**Task brief**
From the listing below, output only the lines starting at the line that has "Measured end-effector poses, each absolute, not" and ending at the line that has "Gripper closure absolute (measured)", exactly as they appear, ends included.

**Extracted entries**
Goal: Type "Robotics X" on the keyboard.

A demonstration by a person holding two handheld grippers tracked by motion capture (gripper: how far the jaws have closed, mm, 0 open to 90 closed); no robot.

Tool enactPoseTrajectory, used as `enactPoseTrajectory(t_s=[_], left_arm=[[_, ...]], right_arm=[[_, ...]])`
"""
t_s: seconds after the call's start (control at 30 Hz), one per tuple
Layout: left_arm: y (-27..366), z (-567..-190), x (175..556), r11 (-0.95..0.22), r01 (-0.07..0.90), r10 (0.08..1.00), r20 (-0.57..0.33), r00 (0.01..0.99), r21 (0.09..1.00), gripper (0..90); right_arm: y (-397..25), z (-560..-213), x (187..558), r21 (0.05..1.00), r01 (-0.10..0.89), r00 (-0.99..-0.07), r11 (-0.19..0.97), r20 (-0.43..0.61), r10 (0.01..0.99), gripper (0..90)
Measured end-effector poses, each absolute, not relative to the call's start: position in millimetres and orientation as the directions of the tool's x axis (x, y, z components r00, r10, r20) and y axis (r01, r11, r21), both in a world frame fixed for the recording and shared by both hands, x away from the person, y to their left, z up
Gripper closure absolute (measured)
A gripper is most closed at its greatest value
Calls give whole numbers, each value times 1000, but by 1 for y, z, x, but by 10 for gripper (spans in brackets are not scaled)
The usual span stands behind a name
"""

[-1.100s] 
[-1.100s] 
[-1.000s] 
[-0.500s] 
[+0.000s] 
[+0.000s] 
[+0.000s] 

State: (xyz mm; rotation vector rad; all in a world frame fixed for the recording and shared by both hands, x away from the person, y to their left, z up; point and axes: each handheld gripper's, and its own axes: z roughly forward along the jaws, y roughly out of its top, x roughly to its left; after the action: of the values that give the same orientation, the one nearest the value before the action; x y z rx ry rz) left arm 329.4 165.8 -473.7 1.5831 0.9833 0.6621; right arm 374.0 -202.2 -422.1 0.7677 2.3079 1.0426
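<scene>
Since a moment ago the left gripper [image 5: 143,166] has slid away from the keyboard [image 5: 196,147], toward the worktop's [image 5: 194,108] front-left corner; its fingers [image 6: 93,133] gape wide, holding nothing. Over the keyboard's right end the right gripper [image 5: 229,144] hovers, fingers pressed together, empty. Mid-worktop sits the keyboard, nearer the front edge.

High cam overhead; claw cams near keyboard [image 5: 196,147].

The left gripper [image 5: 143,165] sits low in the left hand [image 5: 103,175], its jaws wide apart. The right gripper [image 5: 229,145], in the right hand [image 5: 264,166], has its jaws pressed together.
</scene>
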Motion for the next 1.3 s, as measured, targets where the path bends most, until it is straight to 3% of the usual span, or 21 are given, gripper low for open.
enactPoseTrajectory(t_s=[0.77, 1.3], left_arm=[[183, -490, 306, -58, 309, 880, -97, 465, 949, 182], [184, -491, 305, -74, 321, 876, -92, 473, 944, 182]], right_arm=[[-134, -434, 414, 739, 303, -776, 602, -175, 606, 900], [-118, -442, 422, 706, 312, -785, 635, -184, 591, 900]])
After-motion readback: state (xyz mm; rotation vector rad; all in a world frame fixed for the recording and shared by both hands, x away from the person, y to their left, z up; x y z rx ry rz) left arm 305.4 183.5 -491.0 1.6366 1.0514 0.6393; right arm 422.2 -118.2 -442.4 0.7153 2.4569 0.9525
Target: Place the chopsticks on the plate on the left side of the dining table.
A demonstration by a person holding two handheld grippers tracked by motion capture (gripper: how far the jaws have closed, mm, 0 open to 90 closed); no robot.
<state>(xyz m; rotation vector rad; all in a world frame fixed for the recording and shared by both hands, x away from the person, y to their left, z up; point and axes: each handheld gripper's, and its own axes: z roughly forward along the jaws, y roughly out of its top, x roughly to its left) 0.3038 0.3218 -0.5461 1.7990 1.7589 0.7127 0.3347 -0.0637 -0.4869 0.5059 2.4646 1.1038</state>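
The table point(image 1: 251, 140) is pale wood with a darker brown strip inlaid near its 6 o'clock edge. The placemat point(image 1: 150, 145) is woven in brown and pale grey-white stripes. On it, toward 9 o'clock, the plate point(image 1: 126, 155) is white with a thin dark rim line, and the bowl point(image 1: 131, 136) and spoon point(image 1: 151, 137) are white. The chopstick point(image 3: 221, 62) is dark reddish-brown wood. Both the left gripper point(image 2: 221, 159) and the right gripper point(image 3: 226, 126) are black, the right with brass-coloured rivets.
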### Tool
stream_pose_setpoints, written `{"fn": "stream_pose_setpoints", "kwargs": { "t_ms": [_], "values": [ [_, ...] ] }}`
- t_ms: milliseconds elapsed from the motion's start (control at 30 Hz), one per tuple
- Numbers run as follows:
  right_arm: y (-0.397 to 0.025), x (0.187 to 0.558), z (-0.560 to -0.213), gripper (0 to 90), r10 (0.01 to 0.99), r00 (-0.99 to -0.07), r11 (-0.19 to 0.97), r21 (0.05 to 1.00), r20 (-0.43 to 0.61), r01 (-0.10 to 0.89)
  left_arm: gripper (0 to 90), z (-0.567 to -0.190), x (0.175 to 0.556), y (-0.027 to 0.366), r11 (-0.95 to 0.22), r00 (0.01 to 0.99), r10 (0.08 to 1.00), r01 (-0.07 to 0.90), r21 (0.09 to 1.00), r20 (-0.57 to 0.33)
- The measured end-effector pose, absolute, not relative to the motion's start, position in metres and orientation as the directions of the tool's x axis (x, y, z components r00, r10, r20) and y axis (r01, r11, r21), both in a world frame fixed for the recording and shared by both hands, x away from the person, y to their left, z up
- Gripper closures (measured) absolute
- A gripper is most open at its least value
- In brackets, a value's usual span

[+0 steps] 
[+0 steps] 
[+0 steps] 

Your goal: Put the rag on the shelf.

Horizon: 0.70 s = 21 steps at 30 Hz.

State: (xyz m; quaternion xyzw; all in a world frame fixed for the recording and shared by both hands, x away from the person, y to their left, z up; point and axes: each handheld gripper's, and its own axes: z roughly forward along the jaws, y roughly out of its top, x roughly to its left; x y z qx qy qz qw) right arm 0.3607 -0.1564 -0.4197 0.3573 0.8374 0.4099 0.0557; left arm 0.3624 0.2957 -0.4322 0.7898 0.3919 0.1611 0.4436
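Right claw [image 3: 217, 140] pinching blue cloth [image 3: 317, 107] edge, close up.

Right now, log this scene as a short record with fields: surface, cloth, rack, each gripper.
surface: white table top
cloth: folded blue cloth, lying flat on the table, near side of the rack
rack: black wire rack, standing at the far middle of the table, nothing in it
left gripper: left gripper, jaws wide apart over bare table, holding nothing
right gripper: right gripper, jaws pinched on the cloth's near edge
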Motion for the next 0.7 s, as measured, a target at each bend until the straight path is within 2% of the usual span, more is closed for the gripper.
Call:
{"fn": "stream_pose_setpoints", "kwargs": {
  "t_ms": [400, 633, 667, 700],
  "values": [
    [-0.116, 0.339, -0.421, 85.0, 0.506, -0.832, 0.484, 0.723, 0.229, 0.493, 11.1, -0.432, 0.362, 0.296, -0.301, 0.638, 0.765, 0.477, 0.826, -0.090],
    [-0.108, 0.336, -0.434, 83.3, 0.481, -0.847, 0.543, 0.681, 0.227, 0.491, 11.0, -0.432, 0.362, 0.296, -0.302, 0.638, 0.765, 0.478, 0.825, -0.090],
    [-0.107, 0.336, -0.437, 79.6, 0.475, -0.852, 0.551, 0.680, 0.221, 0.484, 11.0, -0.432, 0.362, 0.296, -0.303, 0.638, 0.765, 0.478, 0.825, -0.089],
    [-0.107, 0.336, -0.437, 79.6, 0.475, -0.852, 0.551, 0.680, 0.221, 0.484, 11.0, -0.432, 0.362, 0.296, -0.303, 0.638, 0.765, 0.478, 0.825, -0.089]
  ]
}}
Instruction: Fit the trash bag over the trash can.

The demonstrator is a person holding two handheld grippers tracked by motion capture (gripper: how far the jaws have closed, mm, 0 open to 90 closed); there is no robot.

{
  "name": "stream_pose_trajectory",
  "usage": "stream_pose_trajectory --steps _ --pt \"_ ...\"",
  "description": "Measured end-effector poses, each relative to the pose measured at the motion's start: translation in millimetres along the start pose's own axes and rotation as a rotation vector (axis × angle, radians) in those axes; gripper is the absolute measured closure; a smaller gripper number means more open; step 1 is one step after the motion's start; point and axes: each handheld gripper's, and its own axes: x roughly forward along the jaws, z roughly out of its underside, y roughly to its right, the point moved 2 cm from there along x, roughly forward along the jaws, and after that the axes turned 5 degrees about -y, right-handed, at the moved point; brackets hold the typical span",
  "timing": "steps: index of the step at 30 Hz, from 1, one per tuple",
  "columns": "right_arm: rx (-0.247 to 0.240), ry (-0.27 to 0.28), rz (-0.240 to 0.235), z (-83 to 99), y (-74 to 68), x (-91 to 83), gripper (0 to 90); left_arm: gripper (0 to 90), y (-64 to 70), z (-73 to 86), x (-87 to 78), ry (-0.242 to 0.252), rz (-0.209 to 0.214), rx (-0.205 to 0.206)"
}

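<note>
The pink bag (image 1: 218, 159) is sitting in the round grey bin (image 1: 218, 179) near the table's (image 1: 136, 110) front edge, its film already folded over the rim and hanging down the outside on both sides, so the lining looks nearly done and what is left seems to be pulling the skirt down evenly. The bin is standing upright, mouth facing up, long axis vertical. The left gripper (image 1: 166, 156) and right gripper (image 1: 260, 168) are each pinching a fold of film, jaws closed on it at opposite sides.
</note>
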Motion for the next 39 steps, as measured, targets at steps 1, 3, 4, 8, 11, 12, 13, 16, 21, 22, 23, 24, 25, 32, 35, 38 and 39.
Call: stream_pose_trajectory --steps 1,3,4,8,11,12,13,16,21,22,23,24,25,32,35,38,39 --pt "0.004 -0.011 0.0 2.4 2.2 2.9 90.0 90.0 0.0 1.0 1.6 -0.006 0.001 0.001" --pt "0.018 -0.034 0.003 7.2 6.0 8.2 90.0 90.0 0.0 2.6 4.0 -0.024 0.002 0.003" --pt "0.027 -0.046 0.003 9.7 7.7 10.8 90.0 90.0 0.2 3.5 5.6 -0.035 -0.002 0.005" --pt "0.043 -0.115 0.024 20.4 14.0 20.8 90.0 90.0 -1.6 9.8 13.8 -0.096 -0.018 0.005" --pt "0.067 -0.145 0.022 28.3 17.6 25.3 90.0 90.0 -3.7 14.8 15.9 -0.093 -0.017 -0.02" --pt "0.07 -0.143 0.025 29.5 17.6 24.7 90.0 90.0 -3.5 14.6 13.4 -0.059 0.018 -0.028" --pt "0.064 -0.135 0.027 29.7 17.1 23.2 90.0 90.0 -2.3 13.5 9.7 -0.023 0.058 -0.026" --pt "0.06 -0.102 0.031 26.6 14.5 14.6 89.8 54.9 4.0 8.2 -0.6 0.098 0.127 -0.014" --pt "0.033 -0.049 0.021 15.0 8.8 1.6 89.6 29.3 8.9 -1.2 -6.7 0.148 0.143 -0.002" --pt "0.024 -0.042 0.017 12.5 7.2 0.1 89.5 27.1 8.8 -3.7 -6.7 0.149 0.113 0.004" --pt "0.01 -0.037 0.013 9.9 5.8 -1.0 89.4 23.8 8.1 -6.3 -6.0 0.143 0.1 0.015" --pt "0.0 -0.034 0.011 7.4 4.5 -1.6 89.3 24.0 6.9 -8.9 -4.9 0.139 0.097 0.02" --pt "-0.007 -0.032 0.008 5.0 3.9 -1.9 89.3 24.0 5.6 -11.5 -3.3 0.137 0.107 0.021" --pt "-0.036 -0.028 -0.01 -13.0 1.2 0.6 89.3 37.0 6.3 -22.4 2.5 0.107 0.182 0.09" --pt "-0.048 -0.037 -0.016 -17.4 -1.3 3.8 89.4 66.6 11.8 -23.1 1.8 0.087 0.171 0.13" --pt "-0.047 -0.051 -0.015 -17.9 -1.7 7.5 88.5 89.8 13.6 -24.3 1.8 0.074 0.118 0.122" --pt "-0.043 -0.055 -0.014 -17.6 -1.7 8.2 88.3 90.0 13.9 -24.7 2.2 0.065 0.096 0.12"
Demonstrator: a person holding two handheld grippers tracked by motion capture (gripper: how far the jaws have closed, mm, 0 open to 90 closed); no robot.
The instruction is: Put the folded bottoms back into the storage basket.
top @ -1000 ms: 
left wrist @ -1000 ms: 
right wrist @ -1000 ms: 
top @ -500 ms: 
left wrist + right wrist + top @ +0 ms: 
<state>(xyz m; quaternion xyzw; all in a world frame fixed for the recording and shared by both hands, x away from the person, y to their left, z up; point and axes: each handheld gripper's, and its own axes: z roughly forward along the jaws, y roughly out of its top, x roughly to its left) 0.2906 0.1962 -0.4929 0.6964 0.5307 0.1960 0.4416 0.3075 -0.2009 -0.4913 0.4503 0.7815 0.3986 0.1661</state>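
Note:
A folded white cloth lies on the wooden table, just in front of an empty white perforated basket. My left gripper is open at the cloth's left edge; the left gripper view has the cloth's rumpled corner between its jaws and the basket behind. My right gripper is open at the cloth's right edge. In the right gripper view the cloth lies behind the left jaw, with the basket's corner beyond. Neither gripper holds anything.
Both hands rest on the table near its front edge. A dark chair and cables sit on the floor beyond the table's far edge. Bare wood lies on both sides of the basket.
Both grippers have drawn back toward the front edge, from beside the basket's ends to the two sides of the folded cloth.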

**Task response**
Measured end-effector poses, each absolute, not relative to the call's start: position in millimetres and orientation as the directions of the tool's x axis (x, y, z components r00, r10, r20) and y axis (r01, r11, r21), both in a world frame fixed for the recording and shared by both hands, x away from the person, y to their left, z up
Gripper closure absolute (measured)

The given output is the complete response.